▼▼▼

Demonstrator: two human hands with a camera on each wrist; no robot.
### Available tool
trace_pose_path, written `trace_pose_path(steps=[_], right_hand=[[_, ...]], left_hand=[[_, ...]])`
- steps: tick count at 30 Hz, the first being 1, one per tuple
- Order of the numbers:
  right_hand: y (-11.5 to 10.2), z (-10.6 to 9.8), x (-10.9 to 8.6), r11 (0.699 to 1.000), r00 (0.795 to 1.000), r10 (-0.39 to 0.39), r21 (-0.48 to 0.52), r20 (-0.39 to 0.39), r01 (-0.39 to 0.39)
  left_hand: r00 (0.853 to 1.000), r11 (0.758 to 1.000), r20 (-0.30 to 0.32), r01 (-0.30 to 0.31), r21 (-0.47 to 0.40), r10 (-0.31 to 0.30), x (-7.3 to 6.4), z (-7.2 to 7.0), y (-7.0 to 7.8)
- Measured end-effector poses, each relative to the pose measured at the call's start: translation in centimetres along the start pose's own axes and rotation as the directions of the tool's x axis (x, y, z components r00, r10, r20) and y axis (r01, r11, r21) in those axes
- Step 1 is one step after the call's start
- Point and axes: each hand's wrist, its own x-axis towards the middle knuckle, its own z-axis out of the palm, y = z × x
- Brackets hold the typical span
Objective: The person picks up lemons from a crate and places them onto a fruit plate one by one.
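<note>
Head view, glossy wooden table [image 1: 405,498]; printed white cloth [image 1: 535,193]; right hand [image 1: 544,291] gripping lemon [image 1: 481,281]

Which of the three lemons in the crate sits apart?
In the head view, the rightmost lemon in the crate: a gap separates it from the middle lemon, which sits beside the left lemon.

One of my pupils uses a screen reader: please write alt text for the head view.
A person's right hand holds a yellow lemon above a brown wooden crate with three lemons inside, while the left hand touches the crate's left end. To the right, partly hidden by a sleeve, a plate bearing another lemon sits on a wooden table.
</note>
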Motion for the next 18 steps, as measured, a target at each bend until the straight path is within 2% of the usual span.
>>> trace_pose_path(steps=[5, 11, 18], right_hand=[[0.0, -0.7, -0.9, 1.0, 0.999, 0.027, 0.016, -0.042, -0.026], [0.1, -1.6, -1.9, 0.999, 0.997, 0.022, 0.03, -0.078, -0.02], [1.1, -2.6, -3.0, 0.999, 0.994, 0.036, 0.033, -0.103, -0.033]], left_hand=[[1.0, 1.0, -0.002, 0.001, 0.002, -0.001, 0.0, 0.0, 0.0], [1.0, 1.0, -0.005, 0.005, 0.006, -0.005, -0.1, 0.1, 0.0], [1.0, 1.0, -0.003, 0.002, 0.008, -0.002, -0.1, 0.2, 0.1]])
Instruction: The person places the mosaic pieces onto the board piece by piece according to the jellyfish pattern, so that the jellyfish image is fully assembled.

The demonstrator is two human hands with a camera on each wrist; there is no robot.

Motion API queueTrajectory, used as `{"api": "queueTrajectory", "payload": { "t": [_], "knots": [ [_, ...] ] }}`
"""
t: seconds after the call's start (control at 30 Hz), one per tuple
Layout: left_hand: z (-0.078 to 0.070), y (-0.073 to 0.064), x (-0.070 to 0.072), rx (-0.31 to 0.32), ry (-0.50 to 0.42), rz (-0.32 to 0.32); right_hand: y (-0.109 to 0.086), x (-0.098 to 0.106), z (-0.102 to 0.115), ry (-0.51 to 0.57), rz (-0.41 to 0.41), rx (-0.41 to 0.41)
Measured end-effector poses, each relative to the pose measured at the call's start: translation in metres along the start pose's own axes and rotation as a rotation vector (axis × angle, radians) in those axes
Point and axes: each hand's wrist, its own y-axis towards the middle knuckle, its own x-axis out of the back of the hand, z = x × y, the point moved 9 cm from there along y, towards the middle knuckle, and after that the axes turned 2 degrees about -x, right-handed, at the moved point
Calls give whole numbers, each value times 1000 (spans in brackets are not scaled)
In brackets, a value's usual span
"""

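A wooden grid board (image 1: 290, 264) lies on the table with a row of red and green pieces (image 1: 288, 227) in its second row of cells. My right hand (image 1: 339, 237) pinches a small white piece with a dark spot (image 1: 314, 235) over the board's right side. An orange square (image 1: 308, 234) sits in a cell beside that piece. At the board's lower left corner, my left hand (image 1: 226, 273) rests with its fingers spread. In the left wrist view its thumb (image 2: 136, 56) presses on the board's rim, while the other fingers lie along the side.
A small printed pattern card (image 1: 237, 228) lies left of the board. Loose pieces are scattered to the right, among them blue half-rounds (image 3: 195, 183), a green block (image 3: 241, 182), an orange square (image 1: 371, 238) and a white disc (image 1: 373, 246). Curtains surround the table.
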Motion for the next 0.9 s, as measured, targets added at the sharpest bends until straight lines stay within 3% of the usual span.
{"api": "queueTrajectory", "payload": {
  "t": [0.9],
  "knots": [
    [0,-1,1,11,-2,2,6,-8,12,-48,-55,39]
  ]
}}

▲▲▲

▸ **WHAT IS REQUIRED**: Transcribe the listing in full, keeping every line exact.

▸ **ANSWER BELOW**:
Demonstrator: two human hands with a camera on each wrist; no robot.
### Available tool
trace_pose_path, written `trace_pose_path(steps=[_], right_hand=[[_, ...]], left_hand=[[_, ...]])`
- steps: tick count at 30 Hz, the first being 1, one per tuple
- Order of the numbers:
  right_hand: y (-11.5 to 10.2), z (-10.6 to 9.8), x (-10.9 to 8.6), r11 (0.699 to 1.000), r00 (0.795 to 1.000), r10 (-0.39 to 0.39), r21 (-0.48 to 0.52), r20 (-0.39 to 0.39), r01 (-0.39 to 0.39)
  left_hand: r00 (0.853 to 1.000), r11 (0.758 to 1.000), r20 (-0.30 to 0.32), r01 (-0.30 to 0.31), r21 (-0.47 to 0.40), r10 (-0.31 to 0.30), x (-7.3 to 6.4), z (-7.2 to 7.0), y (-7.0 to 7.8)
- Measured end-effector poses, each relative to the pose measured at the call's start: translation in centimetres along the start pose's own axes and rotation as the directions of the tool's x axis (x, y, z components r00, r10, r20) and y axis (r01, r11, r21) in those axes
- Step 1 is one step after the call's start
- Point and axes: each hand's wrist, its own x-axis towards the middle knuckle, its own z-axis out of the palm, y = z × x
- Brackets hold the typical span
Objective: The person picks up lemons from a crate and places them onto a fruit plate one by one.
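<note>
Head view, glossy wooden table [image 1: 405,498]; printed white cloth [image 1: 535,193]; right hand [image 1: 544,291] gripping lemon [image 1: 481,281]

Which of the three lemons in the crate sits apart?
In the head view, the rightmost lemon in the crate: a gap separates it from the middle lemon, which sits beside the left lemon.

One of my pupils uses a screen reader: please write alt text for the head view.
A person's right hand holds a yellow lemon above a brown wooden crate with three lemons inside, while the left hand touches the crate's left end. To the right, partly hidden by a sleeve, a plate bearing another lemon sits on a wooden table.
</note>
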Motion for the next 18 steps, as measured, a target at each bend until the straight path is within 2% of the usual span.
>>> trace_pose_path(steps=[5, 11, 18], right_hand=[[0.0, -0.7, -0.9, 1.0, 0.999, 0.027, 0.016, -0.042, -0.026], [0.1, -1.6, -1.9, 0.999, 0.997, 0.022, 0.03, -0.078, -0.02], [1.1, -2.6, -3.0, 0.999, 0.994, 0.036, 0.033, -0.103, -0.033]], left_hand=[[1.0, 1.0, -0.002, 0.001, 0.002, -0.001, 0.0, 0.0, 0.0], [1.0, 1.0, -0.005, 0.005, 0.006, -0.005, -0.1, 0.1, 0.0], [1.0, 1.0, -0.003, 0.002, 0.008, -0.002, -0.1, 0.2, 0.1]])
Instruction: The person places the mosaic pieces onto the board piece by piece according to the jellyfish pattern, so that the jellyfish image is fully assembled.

The demonstrator is two human hands with a camera on each wrist; there is no robot.

Motion API queueTrajectory, used as `{"api": "queueTrajectory", "payload": { "t": [_], "knots": [ [_, ...] ] }}`
"""
t: seconds after the call's start (control at 30 Hz), one per tuple
Layout: left_hand: z (-0.078 to 0.070), y (-0.073 to 0.064), x (-0.070 to 0.072), rx (-0.31 to 0.32), ry (-0.50 to 0.42), rz (-0.32 to 0.32); right_hand: y (-0.109 to 0.086), x (-0.098 to 0.106), z (-0.102 to 0.115), ry (-0.51 to 0.57), rz (-0.41 to 0.41), rx (-0.41 to 0.41)
Measured end-effector poses, each relative to the pose measured at the call's start: translation in metres along the start pose's own axes and rotation as a rotation vector (axis × angle, radians) in those axes
Point and axes: each hand's wrist, its own y-axis towards the middle knuckle, its own x-axis out of the back of the hand, z = x × y, the point moved 9 cm from there along y, towards the middle knuckle, and after that the axes turned 2 degrees about -x, right-handed, at the moved point
Calls give whole numbers, each value times 1000 (spans in brackets are not scaled)
In brackets, a value's usual span
"""

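A wooden grid board (image 1: 290, 264) lies on the table with a row of red and green pieces (image 1: 288, 227) in its second row of cells. My right hand (image 1: 339, 237) pinches a small white piece with a dark spot (image 1: 314, 235) over the board's right side. An orange square (image 1: 308, 234) sits in a cell beside that piece. At the board's lower left corner, my left hand (image 1: 226, 273) rests with its fingers spread. In the left wrist view its thumb (image 2: 136, 56) presses on the board's rim, while the other fingers lie along the side.
A small printed pattern card (image 1: 237, 228) lies left of the board. Loose pieces are scattered to the right, among them blue half-rounds (image 3: 195, 183), a green block (image 3: 241, 182), an orange square (image 1: 371, 238) and a white disc (image 1: 373, 246). Curtains surround the table.
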Motion for the next 0.9 s, as measured, targets added at the sharpest bends until straight lines stay within 3% of the usual span.
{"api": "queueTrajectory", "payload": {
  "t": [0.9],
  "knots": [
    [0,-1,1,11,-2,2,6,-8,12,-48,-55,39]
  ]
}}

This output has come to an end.